Casualtek / Cyberwatch

Building a consolidated RSS feed for articles about cyberattacks
Other
50 stars 13 forks source link

[BUG] Google News URL decode not working anymore #5

Open moehmeni opened 1 month ago

moehmeni commented 1 month ago

For decoding Google News URLs into their real ones, I am getting error:

import base64
import re
from typing import Optional

# Ref: https://github.com/Casualtek/Cyberwatch/blob/8648e9ad646e708dd1d801d6e2ebb3c40539ffde/rss.py#L111
_ENCODED_URL_PREFIX = "https://news.google.com/rss/articles/"
_ENCODED_URL_RE = re.compile(
    rf"^{re.escape(_ENCODED_URL_PREFIX)}(?P<encoded_url>[^?]+)"
)
_DECODED_URL_RE = re.compile(rb'^\x08\x13".+?(?P<primary_url>http[^\xd2]+)\xd2\x01')

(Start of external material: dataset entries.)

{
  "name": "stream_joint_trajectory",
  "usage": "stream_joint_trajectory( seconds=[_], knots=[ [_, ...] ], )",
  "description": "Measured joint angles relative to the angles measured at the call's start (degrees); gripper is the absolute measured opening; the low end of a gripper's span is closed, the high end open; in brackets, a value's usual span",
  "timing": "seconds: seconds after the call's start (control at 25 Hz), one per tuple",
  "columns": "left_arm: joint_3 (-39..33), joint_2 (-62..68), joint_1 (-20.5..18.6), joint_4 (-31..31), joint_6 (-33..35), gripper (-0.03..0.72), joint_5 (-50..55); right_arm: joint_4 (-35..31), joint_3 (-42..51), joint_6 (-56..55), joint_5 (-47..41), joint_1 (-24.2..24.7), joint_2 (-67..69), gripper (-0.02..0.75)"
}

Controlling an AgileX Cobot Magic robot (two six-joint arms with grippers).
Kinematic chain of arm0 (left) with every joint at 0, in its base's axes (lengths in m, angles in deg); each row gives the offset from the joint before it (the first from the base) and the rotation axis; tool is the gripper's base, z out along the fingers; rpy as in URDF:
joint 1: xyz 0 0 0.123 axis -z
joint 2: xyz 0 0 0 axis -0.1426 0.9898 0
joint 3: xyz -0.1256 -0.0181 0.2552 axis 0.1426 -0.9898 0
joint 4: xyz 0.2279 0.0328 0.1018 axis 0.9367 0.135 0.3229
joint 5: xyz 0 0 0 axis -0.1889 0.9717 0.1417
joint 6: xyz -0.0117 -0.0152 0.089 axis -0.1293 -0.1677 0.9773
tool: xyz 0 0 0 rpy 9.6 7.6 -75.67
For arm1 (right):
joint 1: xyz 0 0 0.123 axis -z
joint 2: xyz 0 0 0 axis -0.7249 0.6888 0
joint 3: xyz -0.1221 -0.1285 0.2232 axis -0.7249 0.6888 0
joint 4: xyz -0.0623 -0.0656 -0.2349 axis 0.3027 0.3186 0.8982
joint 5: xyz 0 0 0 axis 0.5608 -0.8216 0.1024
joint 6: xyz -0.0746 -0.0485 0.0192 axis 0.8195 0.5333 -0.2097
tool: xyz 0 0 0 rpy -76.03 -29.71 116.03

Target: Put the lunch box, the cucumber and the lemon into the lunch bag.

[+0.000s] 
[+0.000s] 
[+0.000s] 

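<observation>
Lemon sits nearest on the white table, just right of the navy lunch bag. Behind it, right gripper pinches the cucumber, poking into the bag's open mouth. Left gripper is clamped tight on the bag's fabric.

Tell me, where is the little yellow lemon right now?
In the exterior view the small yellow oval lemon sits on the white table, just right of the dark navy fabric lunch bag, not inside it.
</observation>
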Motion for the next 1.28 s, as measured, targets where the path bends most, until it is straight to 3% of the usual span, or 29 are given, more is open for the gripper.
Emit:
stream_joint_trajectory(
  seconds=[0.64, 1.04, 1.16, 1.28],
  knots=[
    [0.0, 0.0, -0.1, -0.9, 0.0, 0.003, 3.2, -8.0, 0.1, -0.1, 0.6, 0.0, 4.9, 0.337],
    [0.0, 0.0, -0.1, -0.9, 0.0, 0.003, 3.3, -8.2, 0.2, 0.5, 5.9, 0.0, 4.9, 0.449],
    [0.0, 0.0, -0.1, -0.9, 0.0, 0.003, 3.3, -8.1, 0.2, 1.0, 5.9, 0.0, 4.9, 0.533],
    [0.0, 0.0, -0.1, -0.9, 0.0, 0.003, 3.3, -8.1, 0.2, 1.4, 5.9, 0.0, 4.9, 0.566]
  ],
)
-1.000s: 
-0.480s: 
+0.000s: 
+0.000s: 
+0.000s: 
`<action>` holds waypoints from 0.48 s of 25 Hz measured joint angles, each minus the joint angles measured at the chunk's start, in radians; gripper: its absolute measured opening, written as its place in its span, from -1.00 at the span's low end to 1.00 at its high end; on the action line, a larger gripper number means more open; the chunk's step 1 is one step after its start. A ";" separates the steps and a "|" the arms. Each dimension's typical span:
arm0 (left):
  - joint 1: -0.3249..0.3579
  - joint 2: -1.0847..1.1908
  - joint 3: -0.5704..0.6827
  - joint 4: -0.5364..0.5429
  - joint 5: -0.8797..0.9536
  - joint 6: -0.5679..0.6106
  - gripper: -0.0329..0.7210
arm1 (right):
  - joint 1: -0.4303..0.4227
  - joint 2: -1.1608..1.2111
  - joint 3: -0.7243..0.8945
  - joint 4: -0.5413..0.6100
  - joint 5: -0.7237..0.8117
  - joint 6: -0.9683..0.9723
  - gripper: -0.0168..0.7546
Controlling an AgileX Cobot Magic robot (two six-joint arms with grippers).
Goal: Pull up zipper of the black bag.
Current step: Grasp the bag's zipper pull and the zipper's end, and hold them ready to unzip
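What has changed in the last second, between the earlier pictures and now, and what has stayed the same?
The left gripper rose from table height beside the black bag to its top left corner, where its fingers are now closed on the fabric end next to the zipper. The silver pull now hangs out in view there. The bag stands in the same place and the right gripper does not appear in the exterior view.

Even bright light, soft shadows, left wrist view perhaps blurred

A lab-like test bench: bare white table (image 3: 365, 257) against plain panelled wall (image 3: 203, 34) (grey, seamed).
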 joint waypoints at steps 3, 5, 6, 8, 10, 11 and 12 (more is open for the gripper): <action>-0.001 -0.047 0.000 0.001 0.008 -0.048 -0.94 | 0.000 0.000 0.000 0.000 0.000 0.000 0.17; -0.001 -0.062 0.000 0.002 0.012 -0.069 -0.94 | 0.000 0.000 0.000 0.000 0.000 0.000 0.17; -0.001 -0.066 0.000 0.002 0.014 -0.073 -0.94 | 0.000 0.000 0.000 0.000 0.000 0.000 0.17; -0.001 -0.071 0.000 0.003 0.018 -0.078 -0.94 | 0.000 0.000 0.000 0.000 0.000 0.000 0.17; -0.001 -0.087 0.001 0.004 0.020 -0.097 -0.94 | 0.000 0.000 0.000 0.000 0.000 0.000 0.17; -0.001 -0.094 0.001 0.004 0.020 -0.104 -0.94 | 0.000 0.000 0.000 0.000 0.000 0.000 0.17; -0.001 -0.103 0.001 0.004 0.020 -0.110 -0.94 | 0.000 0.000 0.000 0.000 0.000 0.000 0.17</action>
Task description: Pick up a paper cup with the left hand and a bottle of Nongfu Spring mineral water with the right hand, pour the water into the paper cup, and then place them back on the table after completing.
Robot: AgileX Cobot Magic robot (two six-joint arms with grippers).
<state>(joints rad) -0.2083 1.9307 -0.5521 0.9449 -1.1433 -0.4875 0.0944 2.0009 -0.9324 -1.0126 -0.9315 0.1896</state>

def decode_google_news_url(url: str) -> Optional[str]:
    match = _ENCODED_URL_RE.match(url)
    encoded_text = match.groupdict()["encoded_url"]  # type: ignore
    encoded_text += (
        "==="  # Fix incorrect padding. Ref: https://stackoverflow.com/a/49459036/
    )
    decoded_text = base64.urlsafe_b64decode(encoded_text)

    match = _DECODED_URL_RE.match(decoded_text)
    primary_url = match.groupdict()["primary_url"]  # type: ignore
    primary_url = primary_url.decode()
    return primary_url

# Test the function
url = "https://news.google.com/rss/articles/CBMi2AFBVV95cUxQOHZlbFBOSXZDQTVDNWhibW9nMlUzaWpfbVRZaTNKMXd4VFNtQ2YxQWt2UmtDbHdia2xvbHZDMU03eXVabzFscDdMcHV4aGFnNW1zdU9zakVyaEFmMm1FVDVBRVotdktTbkJBOUFrT3dwNTY5bVNzZWRJQk1RT3l5SnBBeWdXS1laeVpwejQzN3luZjgwVjN0bFB5NkZSM2oxRXJ6Q0ItbDNMUDZJRTdEZXhjbUV1Z3NYMHdXV1hKV3N3YndWOVZjVE9uZlBGNkk0SS1mbTZ3b0Q?oc=5"
result = decode_google_news_url(url)
print("Result:", result)
primary_url = match.groupdict()["primary_url"]  # type: ignore
AttributeError: 'NoneType' object has no attribute 'groupdict'

I think they changed recently because it was working just yesterday.

Casualtek commented 1 month ago

Thanks. I noticed it as well. I'm working on a fix. Any suggestions will be welcome though ;)